Mais outre cette source considérable de richesse qu’est le sous-sol des mers de Chine, l’archipel des Senkaku représente un enjeu politique évident. Le Japon en possédant ces îles « est un obstacle majeur pour la Chine qui l’empêche de sortir des « mers intérieures » et de se déployer librement dans le Pacifique », affirme Hiroyasu Akutsu de l’Institut national des Études de Défenses. L’archipel représente un verrou dont la possession ouvre un accès direct au Pacifique.

Ce conflit s’intégrerait plus dans une politique expansionniste de la Chine ? Tout laisse penser en ce sens. Le nombre d’incidents et litiges maritimes s’est multiplié ces derniers mois. Tous les pays riverains sont visés. Ainsi en 2012, la Malaisie s’est vue interdire le déploiement de deux vaisseaux sismiques dans sa propre ZEE par la Chine. La marine chinoise a également coupé les câbles d’un navire d’exploration géologique vietnamien et envisage la création d’une « préfecture » chinoise sur une des îles Spratley revendiquées par le Vietnam.

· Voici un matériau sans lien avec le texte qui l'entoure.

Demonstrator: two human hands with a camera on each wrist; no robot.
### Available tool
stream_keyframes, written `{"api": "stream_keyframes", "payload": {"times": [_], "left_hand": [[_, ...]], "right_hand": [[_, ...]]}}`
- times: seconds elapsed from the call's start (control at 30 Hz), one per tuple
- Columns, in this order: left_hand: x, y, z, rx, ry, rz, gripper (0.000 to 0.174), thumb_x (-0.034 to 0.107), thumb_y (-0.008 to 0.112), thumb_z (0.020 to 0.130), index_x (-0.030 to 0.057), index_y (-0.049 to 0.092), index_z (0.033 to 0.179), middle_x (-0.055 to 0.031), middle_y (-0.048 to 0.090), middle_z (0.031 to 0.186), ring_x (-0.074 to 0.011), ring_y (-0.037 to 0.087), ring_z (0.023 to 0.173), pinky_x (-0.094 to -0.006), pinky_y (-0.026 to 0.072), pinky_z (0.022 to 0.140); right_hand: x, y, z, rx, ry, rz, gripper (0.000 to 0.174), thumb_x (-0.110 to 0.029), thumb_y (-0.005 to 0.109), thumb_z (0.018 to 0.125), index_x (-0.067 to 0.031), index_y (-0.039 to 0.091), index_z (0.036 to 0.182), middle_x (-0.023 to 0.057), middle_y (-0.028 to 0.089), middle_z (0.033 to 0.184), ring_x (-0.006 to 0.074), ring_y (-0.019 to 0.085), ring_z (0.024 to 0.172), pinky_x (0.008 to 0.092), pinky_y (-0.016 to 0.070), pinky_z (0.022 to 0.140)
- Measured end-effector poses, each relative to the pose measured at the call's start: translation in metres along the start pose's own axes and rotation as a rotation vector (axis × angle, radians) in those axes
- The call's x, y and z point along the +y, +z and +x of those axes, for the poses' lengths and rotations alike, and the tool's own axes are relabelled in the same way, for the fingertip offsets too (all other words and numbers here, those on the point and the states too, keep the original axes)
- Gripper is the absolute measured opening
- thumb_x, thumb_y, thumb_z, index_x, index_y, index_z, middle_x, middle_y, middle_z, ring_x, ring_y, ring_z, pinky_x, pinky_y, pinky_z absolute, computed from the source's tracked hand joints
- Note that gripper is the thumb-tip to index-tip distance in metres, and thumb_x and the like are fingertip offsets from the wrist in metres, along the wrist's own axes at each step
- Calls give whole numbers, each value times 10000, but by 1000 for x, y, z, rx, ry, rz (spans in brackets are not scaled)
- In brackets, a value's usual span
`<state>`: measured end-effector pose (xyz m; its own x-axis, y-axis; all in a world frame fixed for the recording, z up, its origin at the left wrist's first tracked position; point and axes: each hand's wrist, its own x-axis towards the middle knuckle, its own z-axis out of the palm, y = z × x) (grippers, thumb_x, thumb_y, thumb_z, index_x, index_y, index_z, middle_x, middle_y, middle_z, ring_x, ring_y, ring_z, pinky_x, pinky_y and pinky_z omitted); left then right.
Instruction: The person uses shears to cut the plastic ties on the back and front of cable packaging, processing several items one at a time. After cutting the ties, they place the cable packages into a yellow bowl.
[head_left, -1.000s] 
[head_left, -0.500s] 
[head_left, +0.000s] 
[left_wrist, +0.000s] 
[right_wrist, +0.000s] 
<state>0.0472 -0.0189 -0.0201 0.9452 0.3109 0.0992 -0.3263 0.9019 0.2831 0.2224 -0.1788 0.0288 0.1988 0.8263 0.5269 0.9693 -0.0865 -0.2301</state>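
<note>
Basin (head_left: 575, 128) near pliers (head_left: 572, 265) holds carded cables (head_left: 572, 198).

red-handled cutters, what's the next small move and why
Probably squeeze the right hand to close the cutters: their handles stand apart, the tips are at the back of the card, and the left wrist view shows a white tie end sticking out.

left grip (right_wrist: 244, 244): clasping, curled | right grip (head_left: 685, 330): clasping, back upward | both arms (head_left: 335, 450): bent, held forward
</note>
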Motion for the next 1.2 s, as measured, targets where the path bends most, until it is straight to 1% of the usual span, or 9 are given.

La Chine ira-t-elle jusqu’au bout de ses ambitions territoriales qu’elle ne se donne même plus la peine de cacher ? Jusqu’où le conflit autour de l’archipel des Senkaku et plus largement la situation en Asie du Pacifique vont-ils évoluer ? Malgré des frileuses tentatives de dialogue et d’apaisement entre Tôkyô et Pékin, les questions restent en suspens.